* [SUPPLIED INFORMATION]
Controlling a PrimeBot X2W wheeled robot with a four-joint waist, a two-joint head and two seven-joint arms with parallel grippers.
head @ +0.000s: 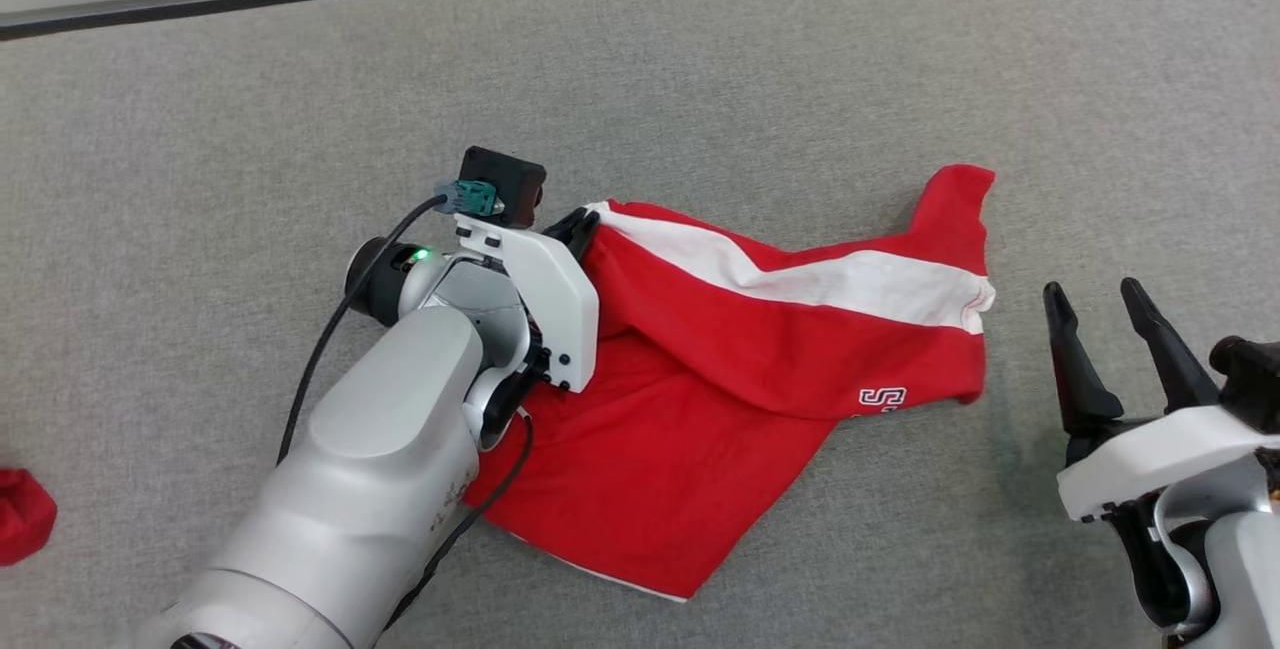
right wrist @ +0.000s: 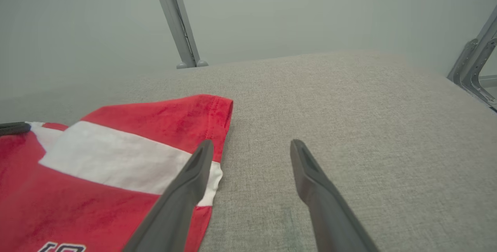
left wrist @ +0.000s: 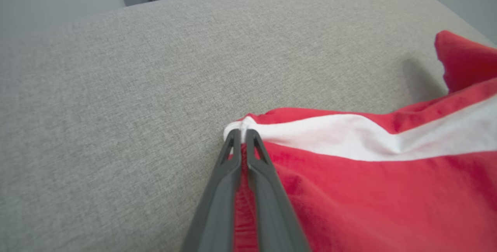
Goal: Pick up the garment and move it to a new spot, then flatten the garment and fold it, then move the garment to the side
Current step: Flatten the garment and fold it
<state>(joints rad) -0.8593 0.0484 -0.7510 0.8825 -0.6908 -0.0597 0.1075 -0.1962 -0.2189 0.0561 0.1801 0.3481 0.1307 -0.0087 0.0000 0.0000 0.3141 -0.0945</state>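
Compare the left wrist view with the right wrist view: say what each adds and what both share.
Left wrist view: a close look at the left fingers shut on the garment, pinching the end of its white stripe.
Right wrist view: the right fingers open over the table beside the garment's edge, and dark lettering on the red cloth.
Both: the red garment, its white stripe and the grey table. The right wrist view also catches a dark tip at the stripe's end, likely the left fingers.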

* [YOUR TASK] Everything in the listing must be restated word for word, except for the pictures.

* [SOLVED PROBLEM]
Controlling a PrimeBot X2W wheeled robot with a four-joint waist, a two-joint head and two seven-joint arms with parallel grippers.
head @ +0.000s: 
right wrist @ +0.000s: 
left wrist @ +0.000s: 
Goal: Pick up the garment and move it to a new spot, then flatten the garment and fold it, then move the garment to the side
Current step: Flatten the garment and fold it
<state>(joints rad) -0.8593 0.0484 -0.7510 0.8825 -0.6908 -0.0597 0.1075 -0.1962 -0.2189 0.0561 0.1801 0.3481 0.1307 -0.0087 0.0000 0.0000 0.3141 -0.0945</state>
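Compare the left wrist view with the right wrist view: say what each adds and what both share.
Left wrist view: a close look at the left fingers shut on the garment, pinching the end of its white stripe.
Right wrist view: the right fingers open over the table beside the garment's edge, and dark lettering on the red cloth.
Both: the red garment, its white stripe and the grey table. The right wrist view also catches a dark tip at the stripe's end, likely the left fingers.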

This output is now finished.